▸ Assigned task
Retype, without alteration, each line from the line containing "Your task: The" to the final line of the records.

===

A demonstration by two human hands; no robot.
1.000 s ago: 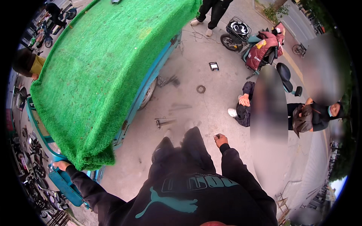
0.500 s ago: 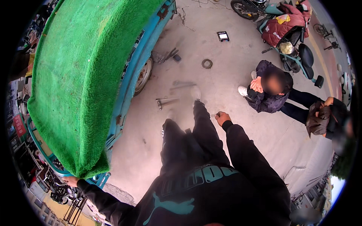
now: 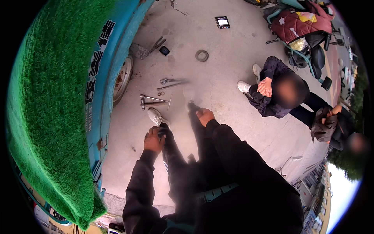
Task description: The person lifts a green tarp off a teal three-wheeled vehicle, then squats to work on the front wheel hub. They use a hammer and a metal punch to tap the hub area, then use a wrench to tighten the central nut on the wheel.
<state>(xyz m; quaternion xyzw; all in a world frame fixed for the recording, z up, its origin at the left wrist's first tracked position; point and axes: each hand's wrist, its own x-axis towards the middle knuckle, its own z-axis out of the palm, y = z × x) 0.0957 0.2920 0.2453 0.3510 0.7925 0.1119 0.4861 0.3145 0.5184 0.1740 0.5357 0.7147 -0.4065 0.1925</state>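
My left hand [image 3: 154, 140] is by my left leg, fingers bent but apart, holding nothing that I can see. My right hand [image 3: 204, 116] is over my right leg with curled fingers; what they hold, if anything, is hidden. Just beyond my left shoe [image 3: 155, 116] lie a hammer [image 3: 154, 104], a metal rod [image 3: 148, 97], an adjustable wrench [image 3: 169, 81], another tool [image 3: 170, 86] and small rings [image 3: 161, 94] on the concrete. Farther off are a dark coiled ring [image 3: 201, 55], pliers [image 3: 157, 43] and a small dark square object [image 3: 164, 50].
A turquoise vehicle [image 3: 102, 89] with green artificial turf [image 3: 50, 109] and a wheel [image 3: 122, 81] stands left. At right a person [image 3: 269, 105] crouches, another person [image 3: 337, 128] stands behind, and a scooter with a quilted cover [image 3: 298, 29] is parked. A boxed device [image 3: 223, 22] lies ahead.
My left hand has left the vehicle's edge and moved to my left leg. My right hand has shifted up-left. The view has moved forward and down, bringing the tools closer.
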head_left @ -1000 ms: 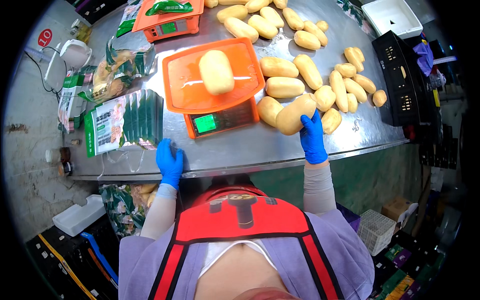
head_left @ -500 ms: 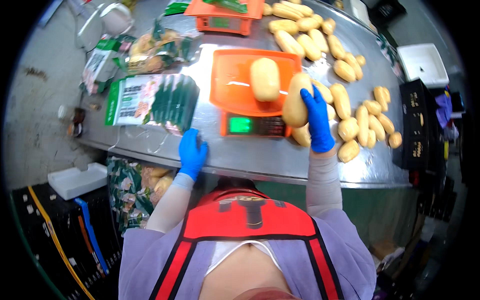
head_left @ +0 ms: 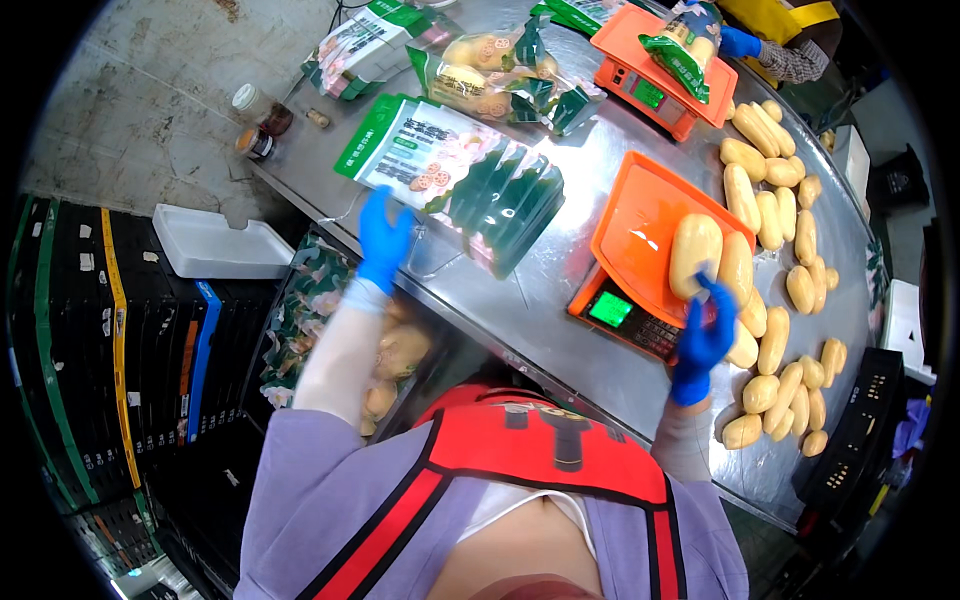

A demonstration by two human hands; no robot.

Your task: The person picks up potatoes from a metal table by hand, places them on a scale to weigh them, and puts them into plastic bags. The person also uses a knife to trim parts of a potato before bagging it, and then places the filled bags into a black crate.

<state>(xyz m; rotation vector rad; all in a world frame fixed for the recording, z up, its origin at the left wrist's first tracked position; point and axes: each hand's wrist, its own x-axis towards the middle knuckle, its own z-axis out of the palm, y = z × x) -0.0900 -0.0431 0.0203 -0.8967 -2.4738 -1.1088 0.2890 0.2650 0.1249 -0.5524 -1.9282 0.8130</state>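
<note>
My left hand [head_left: 388,235], in a blue glove, is open at the near edge of a stack of flat green-and-white bags [head_left: 450,175]. An orange tray [head_left: 636,205] sits on a scale [head_left: 610,308] with a lit green display. Two long pale yellow root pieces, one upright in view [head_left: 697,248] and another beside it [head_left: 736,262], lie at the tray's right side. My blue-gloved right hand [head_left: 706,335] is open just in front of them, a fingertip close to or touching the nearer piece; I cannot tell which. More roots [head_left: 770,395] lie loose to the right.
Filled bags [head_left: 490,80] and jars [head_left: 268,117] are at the back left. A co-worker's gloved hand [head_left: 741,43] is by a second orange scale [head_left: 655,95]. Black crates [head_left: 840,420] stand right, more crates [head_left: 80,350] and a white foam tray [head_left: 222,243] left.
The view has swung left. My right hand has carried a root onto the scale's tray and let go. My left hand has moved up against the stack of bags, its fingers spreading.
</note>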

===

▸ Answer to this exercise
Your task: The person picks up potatoes from a metal table by hand, places them on a scale to weigh them, and puts them into plastic bags. The person also uses a knife to trim parts of a potato before bagging it, and then places the filled bags into a black crate.

<state>(xyz m; rotation vector rad; all in a world frame fixed for the recording, z up, its origin at the left wrist's first tracked position; point and axes: each hand's wrist, its own x-axis towards the middle knuckle, its own z-axis out of the palm, y = z × x) -0.0900 -0.0431 0.0203 -0.8967 -2.4738 -1.1088 0.2890 0.2650 0.1249 -0.5524 -1.9282 0.8130</state>
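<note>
My left hand [head_left: 388,235], in a blue glove, is open at the near edge of a stack of flat green-and-white bags [head_left: 450,175]. An orange tray [head_left: 636,205] sits on a scale [head_left: 610,308] with a lit green display. Two long pale yellow root pieces, one upright in view [head_left: 697,248] and another beside it [head_left: 736,262], lie at the tray's right side. My blue-gloved right hand [head_left: 706,335] is open just in front of them, a fingertip close to or touching the nearer piece; I cannot tell which. More roots [head_left: 770,395] lie loose to the right.
Filled bags [head_left: 490,80] and jars [head_left: 268,117] are at the back left. A co-worker's gloved hand [head_left: 741,43] is by a second orange scale [head_left: 655,95]. Black crates [head_left: 840,420] stand right, more crates [head_left: 80,350] and a white foam tray [head_left: 222,243] left.
The view has swung left. My right hand has carried a root onto the scale's tray and let go. My left hand has moved up against the stack of bags, its fingers spreading.
</note>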

What the answer needed to say has been said.